In the world of brands, that soul is cultivated through intuition, something that comes from living, breathing, and immersing oneself in the brand’s culture and ethos. Nike’s success wasn’t built solely on data, but on the instincts of visionary designers and marketers who had a feel for the streets and sports fields. The people who made Nike culturally resonant, like Sergio Lozano, designer of the Air Max 95; Nate Jobe, who oversaw the hugely successful The Ten collaboration with Virgil Abloh’s Off-White; and Tom Rushbrook, global senior design director, embodied this intuition. Yet, unsurprisingly, all of these key figures were part of the mass exodus of talent that occurred under Donahoe’s leadership.

It all started when Donahoe took over as CEO and made the controversial decision to restructure Nike’s product and marketing departments, eliminating long-established categories such as running, football, basketball, fitness, and training in favor of simplified, gender-led labels such as “men,” “women,” and “kids.” This shift not only alienated a core group of designers and marketers, many of whom left en masse, but also muddled Nike’s ability to speak authentically to specific athletic communities, diluting its competitive edge in innovation and niche marketing.

Under Donahoe’s leadership, Nike centralized its marketing efforts and pushed for a digitally led strategy. This resulted in the abandonment of the bold, emotionally charged campaigns that once defined the brand—like the iconic “Failure” ad from 1997, featuring Michael Jordan reflecting on his missed shots and losses, and the “Find Your Greatness” campaign from 2012, which celebrated ordinary athletes pushing their limits. These campaigns struck a chord with audiences because they tapped into universal themes of human struggle and triumph.

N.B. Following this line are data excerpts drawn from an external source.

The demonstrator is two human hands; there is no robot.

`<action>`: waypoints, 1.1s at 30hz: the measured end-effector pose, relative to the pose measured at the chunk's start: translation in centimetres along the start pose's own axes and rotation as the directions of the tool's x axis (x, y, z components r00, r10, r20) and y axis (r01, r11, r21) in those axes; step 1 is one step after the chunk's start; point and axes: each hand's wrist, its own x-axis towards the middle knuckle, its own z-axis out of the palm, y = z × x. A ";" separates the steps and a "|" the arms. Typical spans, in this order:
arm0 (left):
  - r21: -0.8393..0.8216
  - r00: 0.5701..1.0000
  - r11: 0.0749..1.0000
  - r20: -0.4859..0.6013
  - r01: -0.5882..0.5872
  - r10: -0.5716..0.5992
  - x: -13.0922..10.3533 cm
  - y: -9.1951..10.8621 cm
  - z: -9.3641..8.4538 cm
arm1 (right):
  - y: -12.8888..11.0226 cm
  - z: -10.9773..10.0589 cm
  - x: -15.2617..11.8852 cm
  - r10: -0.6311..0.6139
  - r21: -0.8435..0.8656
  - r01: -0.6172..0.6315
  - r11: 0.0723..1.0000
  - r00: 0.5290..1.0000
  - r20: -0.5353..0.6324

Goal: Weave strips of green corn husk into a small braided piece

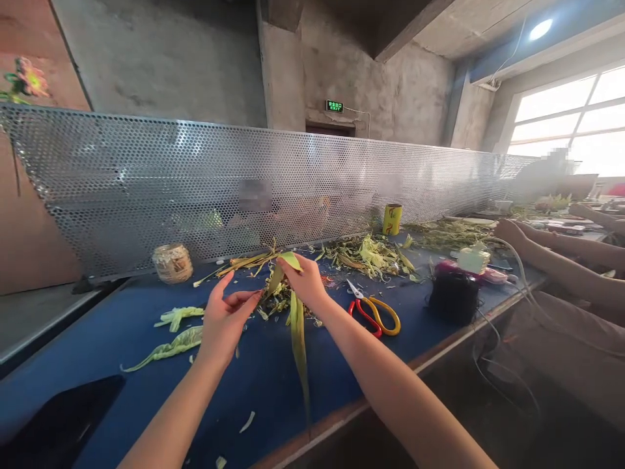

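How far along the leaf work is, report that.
Partly done, it seems: pale leaf pieces lie apart on the left. In hand: a green leaf in the right hand, the left hand close by. Likely left: the tangled heap near the yellow can.

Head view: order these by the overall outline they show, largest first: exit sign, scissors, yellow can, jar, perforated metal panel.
1. Perforated metal panel
2. Scissors, spread open
3. Jar
4. Yellow can
5. Exit sign, farther off, on the wall

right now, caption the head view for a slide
Right hand holding a long green leaf, left hand nearby, above a blue tabletop
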 end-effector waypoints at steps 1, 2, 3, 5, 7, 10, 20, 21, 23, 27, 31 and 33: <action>-0.006 1.000 1.000 0.000 -0.012 0.012 0.0 0.0 0.0 | 0.0 0.0 0.0 0.003 0.010 -0.003 1.000 1.000 -0.001; -0.017 1.000 1.000 -0.002 -0.017 0.017 0.0 -0.1 0.0 | 0.0 0.1 0.0 -0.005 0.012 0.005 1.000 1.000 0.011; -0.027 1.000 1.000 0.000 -0.016 0.016 -0.1 -0.1 0.0 | 0.0 0.1 -0.1 -0.022 0.009 0.021 1.000 0.999 0.032; -0.023 1.000 1.000 0.028 0.008 -0.007 -0.1 -0.1 0.0 | -0.2 0.2 -0.2 -0.062 -0.006 0.063 0.998 0.994 0.095; 0.015 0.997 1.000 0.074 0.019 -0.020 -0.1 -0.2 0.0 | -0.4 0.2 -0.3 -0.094 -0.013 0.097 0.995 0.983 0.157; 0.075 0.993 0.997 0.118 -0.017 0.008 0.0 -0.3 -0.1 | -0.5 0.1 -0.3 -0.107 -0.008 0.110 0.994 0.980 0.167; 0.113 0.997 0.993 0.079 -0.033 0.024 0.4 -0.6 -0.3 | -1.3 -0.1 -0.5 -0.140 -0.049 0.151 0.987 0.974 0.181; 0.097 0.998 0.995 0.066 -0.021 0.014 0.4 -0.5 -0.2 | -1.3 -0.2 -0.5 -0.148 -0.055 0.160 0.986 0.974 0.173; 0.058 0.999 0.998 0.037 0.006 -0.008 0.4 -0.3 -0.1 | -1.3 -0.1 -0.6 -0.157 -0.075 0.169 0.983 0.976 0.148; 0.012 0.998 0.998 0.005 0.063 -0.063 0.1 0.0 0.1 | -1.1 0.0 -0.8 -0.168 -0.113 0.181 0.977 0.979 0.116; -0.041 0.995 0.996 -0.066 0.078 -0.081 0.1 0.1 0.4 | -1.1 0.3 -1.2 -0.180 -0.105 0.190 0.976 0.979 0.098; -0.075 0.988 0.992 -0.113 0.096 -0.105 0.1 0.1 0.5 | -1.2 0.5 -1.3 -0.186 -0.094 0.194 0.976 0.979 0.083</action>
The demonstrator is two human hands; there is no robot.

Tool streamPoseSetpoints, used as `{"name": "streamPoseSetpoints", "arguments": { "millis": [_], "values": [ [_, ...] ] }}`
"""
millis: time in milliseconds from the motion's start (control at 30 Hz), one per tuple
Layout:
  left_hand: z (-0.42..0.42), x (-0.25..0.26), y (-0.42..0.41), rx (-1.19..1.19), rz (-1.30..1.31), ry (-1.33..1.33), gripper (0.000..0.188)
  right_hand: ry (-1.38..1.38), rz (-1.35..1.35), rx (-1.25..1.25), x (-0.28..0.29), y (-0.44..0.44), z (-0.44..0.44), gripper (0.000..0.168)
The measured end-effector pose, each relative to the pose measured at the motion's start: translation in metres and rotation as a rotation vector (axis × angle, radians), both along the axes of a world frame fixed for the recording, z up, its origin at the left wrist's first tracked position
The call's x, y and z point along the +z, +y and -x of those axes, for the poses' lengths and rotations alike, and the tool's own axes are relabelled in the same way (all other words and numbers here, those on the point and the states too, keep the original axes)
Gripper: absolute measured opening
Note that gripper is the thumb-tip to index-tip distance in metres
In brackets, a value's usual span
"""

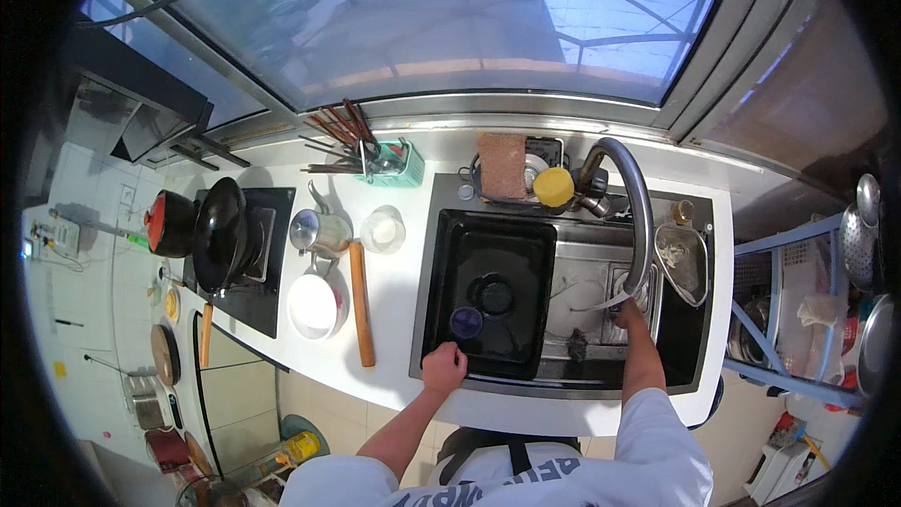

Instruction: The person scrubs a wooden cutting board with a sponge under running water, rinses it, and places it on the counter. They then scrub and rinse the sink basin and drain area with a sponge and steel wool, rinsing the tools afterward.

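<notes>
My left hand [444, 367] is closed and rests at the front left edge of the black basin [517, 359]. A small dark purple round thing [466, 322] lies in that basin, near the hand. My right hand [626, 311] reaches down into the steel sink [584, 267], right under the end of the curved faucet [637, 225]. Water seems to run from the spout; the fingers are partly hidden, and what they hold cannot be told. A dark scrubber [577, 345] lies in the sink, left of that hand.
A triangular strainer [681, 264] with food scraps sits right of the faucet. Behind the basin are a brown scouring pad [502, 165] and a yellow sponge [554, 187]. On the left stand a rolling pin [362, 306], white bowl [313, 306], metal kettle [320, 231] and wok [219, 234].
</notes>
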State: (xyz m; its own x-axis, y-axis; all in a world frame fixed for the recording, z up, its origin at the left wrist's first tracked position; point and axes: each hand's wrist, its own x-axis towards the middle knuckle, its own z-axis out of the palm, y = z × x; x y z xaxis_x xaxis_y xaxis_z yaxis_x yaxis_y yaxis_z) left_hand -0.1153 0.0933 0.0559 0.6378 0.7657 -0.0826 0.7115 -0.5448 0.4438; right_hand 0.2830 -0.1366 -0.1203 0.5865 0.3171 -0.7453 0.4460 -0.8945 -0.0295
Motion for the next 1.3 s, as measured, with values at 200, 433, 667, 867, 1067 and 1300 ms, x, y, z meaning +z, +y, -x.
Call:
{"name": "streamPoseSetpoints", "arguments": {
  "millis": [200,433,667,867,1067,1300],
  "values": [
    [-0.004,0.0,-0.002,0.001,-0.021,-0.003,0.013,-0.241,-0.036,0.074,-0.054,-0.02,-0.013,0.03],
    [-0.023,-0.005,0.003,-0.007,-0.019,-0.032,0.014,-0.249,-0.041,-0.224,-0.072,-0.033,-0.035,0.02],
    [-0.018,-0.015,-0.005,-0.034,-0.09,-0.082,0.011,-0.417,-0.263,-0.009,-0.038,-0.036,-0.023,0.012],
    [-0.014,-0.004,-0.006,-0.01,-0.086,0.038,0.015,-0.328,-0.354,-0.125,-0.028,-0.025,-0.005,0.013],
    [-0.01,-0.012,-0.003,-0.056,-0.074,0.05,0.016,-0.408,-0.376,0.132,-0.03,-0.03,-0.011,0.014],
    [-0.01,-0.005,-0.007,-0.061,-0.059,0.035,0.017,-0.59,-0.581,0.289,0.045,-0.039,0.007,0.012]
  ]
}}
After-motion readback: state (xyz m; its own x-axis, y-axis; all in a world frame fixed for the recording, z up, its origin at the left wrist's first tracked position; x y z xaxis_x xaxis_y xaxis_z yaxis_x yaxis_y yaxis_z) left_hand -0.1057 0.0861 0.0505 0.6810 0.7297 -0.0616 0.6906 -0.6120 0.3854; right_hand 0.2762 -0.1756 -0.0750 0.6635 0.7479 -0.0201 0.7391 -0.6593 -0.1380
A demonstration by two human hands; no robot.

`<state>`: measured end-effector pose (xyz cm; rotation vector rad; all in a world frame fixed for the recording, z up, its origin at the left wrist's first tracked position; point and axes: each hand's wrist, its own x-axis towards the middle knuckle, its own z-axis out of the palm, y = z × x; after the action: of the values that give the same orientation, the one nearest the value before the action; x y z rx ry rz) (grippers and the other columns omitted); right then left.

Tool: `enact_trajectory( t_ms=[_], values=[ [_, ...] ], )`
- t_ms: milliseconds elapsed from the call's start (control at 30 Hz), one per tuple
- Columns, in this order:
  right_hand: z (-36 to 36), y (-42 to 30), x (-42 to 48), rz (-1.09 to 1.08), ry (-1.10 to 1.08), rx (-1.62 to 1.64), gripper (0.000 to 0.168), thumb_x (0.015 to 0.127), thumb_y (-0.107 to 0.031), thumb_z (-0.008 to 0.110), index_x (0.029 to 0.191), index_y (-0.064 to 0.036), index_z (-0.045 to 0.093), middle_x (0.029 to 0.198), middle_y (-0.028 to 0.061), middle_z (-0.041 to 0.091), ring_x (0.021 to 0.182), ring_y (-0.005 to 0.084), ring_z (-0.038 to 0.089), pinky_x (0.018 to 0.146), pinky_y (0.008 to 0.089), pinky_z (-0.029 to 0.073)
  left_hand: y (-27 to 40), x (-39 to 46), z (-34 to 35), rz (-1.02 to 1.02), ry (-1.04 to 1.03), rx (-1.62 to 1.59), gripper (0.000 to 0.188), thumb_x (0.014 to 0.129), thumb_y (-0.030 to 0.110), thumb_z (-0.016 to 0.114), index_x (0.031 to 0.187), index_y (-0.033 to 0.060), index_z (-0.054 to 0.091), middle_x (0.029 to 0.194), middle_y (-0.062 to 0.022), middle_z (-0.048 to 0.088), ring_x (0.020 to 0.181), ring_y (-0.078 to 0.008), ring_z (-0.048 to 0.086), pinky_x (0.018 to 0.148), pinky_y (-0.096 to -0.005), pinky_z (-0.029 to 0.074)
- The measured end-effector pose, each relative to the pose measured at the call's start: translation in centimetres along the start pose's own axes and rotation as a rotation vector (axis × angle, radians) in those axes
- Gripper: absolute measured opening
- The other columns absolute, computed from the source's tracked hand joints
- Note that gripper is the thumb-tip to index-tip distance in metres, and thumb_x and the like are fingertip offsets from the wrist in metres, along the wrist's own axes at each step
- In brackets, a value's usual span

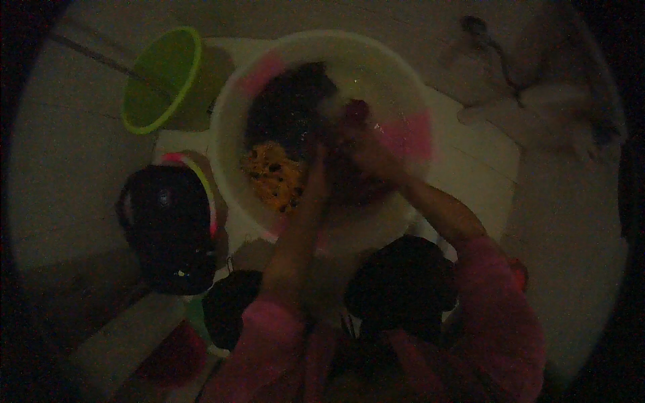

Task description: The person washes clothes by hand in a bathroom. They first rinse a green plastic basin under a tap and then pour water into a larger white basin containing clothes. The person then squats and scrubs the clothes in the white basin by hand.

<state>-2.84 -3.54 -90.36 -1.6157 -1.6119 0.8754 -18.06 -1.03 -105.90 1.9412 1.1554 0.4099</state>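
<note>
Both of my hands are inside a large round pale basin, over a heap of wet-looking cloth. My right hand lies on dark red cloth, its fingers blurred. Beside it, my left hand reaches into the same cloth, its fingers mostly hidden in the dark. Dark cloth fills the basin's upper left. Orange cloth with dark spots lies at the left, next to my left forearm. Pink patches show on the basin's wall. The dim light hides how the fingers are closed.
A lime-green tub stands tilted at the upper left, with a dark bar across it. A dark container with a handle is left of the basin. A red item lies lower left. A dark hose or cable lies upper right.
</note>
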Motion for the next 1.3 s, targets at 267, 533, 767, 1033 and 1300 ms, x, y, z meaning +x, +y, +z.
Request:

Instead, Nike pivoted to a more clinical, algorithmic approach, which Giunco referred to as the “infamous editorial strategy.” The aim was to churn out micro-targeted content optimized for digital platforms, but this approach backfired.

Rather than creating compelling narratives, Nike flooded its social media channels with a deluge of content that was both costly and ineffective. These posts, designed to drive traffic to Nike’s ecommerce platforms, did little to convert visitors into customers. Worse yet, they eroded Nike’s once-powerful storytelling ability, leaving a void in emotional connection with its audience.

Can Nike Regain Its Cultural Edge?

Despite all this, Nike is still one of the most famous and popular brands in the world. It is still the market leader of its industry, and still makes $5 billion of earnings before interests and taxes every year ($5.7 billion in fiscal year 2024) without a dollar of debt.

Nicoline Van Enter suggests that Nike could benefit from focusing on local manufacturing and innovation hubs, similar to how On Running has leveraged its proximity to cutting-edge manufacturing equipment in Europe.

“The LightSpray that they have produced is possible to do because On Running is in Switzerland and the producer of LightSpray manufacturing equipment is in Germany,” she explains. The Covid-19 pandemic exposed the vulnerabilities of global supply chains, and Nike’s reliance on Asian manufacturing has proven to be a bottleneck.

Of course, such a shift cannot be done quickly, which Nike is well aware of. “A comeback at this scale takes time,” chief financial officer Matthew Friend said during Nike’s call with analysts last Thursday. “In the short term this is a marketing fix,” agrees Van Enter.

Another one of Hill’s immediate tasks will be to rebuild relationships—not just with retailers, but with athletes, influencers, and creatives who helped shape Nike’s image over the past decades.

There’s already talk of rekindling key collaborations, revisiting partnerships that once brought Nike unparalleled street cred, and bringing back some of the design and marketing talent that departed during Donahoe’s tenure.

“If Nike can create that emotional connection again—if they can make their products feel aspirational, limited, and desirable, rather than overproduced and commodified—they’ll have a real shot at reclaiming their crown,” says Ropes. Whether they’ve got the heart (and stomach) for this undertaking remains yet to be seen.